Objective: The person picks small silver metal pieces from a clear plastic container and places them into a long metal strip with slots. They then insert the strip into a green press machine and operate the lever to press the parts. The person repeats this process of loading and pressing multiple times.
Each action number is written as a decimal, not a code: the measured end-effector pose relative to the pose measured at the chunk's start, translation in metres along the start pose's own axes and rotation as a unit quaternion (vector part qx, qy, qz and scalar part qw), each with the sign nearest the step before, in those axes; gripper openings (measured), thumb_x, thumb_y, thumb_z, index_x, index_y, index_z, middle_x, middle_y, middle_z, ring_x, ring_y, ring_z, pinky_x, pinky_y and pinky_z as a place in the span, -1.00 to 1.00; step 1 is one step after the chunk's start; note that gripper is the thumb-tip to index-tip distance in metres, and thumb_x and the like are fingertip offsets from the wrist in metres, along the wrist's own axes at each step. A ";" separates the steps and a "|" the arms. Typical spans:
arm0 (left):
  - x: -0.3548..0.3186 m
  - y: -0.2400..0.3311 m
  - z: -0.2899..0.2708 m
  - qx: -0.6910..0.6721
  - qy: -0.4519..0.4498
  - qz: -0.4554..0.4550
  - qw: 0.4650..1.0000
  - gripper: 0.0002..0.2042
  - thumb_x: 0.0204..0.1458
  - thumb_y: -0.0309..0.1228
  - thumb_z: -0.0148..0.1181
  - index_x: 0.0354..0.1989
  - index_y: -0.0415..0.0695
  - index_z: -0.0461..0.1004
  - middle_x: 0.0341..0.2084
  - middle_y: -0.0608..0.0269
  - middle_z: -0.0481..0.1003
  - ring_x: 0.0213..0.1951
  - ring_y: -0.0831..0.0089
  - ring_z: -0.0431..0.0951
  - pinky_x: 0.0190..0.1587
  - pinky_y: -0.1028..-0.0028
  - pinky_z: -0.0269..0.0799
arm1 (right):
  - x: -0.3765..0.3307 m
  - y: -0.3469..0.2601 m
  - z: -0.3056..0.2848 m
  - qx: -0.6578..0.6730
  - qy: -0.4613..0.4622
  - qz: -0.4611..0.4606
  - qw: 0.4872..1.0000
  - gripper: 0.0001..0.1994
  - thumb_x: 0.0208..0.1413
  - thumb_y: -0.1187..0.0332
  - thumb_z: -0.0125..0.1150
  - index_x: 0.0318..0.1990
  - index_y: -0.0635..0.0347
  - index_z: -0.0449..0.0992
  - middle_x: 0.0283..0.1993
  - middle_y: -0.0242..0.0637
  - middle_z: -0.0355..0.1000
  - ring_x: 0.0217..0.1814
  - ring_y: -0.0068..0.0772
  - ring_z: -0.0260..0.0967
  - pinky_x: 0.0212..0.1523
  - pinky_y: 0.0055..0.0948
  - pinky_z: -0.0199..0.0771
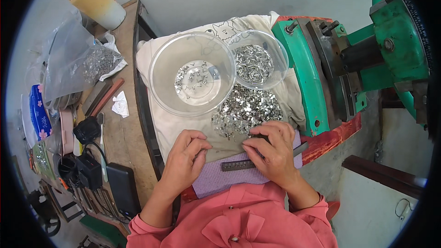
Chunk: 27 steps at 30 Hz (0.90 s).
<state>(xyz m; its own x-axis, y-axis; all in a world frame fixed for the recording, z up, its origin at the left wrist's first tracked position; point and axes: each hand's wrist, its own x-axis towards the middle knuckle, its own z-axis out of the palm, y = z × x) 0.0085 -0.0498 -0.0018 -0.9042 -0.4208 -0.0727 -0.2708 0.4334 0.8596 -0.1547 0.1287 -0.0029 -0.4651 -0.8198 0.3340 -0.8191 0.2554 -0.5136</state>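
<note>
My left hand (187,155) is held over the cloth at the pile's near left side. Its fingers are curled toward the thumb, and anything between the tips is too small to make out. At the near edge of a heap of small shiny metal pieces (250,109), my right hand (274,154) has its fingers bent and their tips close together; what they pinch cannot be seen. Partly beneath the right hand, a dark metal strip with a row of marks or holes (237,165) lies on a purple checked cloth (209,181).
Beyond the heap stand a large clear tub (156,89) with a few small parts and a smaller clear tub (284,64) of metal pins. A green press (305,87) is on the right. The left bench (133,133) carries a plastic bag (69,59), a black box (122,190) and a yellow-white bottle (94,2).
</note>
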 end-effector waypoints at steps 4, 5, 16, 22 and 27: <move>-0.001 0.002 -0.001 0.002 0.001 0.005 1.000 -0.82 -0.03 -0.69 0.22 -0.24 -0.23 0.53 -0.13 0.05 0.43 -0.15 0.14 0.50 -0.16 0.32 0.44 | 0.011 -0.005 0.006 -0.023 -0.022 -0.023 0.999 -0.87 -0.11 0.36 0.43 -0.37 0.02 0.60 -0.02 -0.40 0.45 0.15 -0.20 0.31 0.20 -0.07 0.17; -0.002 0.002 -0.001 0.005 0.001 0.002 1.000 -0.83 -0.03 -0.69 0.23 -0.25 -0.23 0.53 -0.13 0.05 0.43 -0.16 0.14 0.50 -0.15 0.32 0.44 | 0.012 -0.006 0.006 -0.031 -0.033 -0.029 0.999 -0.87 -0.10 0.36 0.43 -0.37 0.02 0.60 -0.02 -0.39 0.45 0.15 -0.20 0.31 0.20 -0.07 0.16; 0.003 0.005 0.005 0.087 0.000 0.079 0.993 -0.81 -0.16 -0.61 0.38 -0.32 -0.18 0.59 -0.19 0.11 0.45 -0.15 0.16 0.47 -0.12 0.29 0.44 | 0.008 -0.002 -0.002 0.024 -0.043 -0.018 0.999 -0.85 -0.12 0.41 0.42 -0.35 0.05 0.58 -0.02 -0.41 0.47 0.15 -0.19 0.31 0.20 -0.07 0.15; 0.004 0.004 0.010 0.104 0.011 0.091 0.990 -0.82 -0.19 -0.58 0.41 -0.37 -0.15 0.58 -0.22 0.16 0.46 -0.21 0.20 0.46 -0.19 0.30 0.43 | -0.021 -0.002 -0.027 0.047 -0.111 -0.023 0.992 -0.84 -0.16 0.37 0.47 -0.37 0.03 0.60 -0.03 -0.44 0.48 0.13 -0.22 0.32 0.20 -0.07 0.15; 0.009 0.006 0.011 0.113 0.008 0.097 0.989 -0.83 -0.19 -0.54 0.41 -0.37 -0.10 0.60 -0.23 0.22 0.46 -0.24 0.24 0.45 -0.22 0.32 0.43 | -0.010 0.003 -0.024 0.061 -0.089 -0.019 0.994 -0.82 -0.14 0.35 0.47 -0.32 0.01 0.63 -0.05 -0.43 0.48 0.10 -0.23 0.33 0.17 -0.09 0.16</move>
<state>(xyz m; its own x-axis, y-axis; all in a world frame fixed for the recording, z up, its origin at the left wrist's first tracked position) -0.0049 -0.0417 -0.0031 -0.9412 -0.3251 0.0922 -0.1616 0.6726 0.7221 -0.1603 0.1503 0.0112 -0.3593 -0.9079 0.2158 -0.7826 0.1672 -0.5996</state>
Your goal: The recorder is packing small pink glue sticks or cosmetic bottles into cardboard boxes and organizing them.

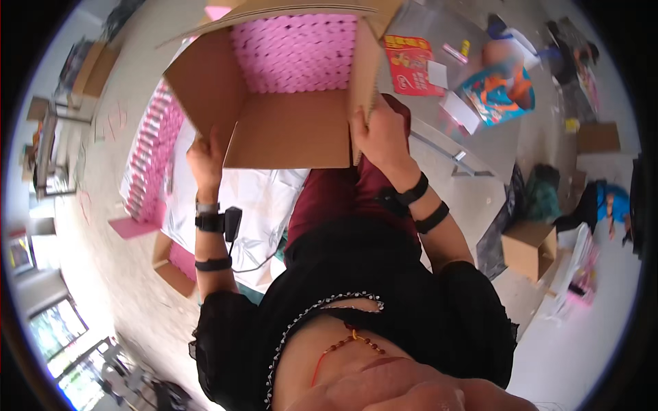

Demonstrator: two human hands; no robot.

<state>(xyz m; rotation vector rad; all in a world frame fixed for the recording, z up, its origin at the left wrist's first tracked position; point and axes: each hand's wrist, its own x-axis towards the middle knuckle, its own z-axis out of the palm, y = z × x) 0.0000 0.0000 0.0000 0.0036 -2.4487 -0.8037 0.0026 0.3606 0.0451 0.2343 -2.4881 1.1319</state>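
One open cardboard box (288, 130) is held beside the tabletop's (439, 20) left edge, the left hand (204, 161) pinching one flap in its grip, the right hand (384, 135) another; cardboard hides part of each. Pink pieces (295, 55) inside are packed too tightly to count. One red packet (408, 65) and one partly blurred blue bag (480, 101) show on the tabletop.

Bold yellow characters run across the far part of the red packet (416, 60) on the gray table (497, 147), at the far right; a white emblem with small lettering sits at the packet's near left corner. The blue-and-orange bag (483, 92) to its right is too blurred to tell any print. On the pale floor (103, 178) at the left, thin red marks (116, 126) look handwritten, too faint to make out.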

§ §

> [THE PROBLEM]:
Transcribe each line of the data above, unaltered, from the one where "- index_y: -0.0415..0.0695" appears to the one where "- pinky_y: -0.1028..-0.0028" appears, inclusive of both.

> [REPLY TO THE TASK]:
  - index_y: -0.0415..0.0695
  - index_z: -0.0461..0.1004
  - middle_x: 0.0341..0.2084
  - middle_y: -0.0608..0.0269
  - middle_z: -0.0481..0.1003
  - ring_x: 0.0213..0.1951
  - ring_y: -0.0831..0.0089
  - ring_z: -0.0431..0.0951
  - pinky_x: 0.0190..0.1587
  - pinky_y: -0.1028..-0.0028

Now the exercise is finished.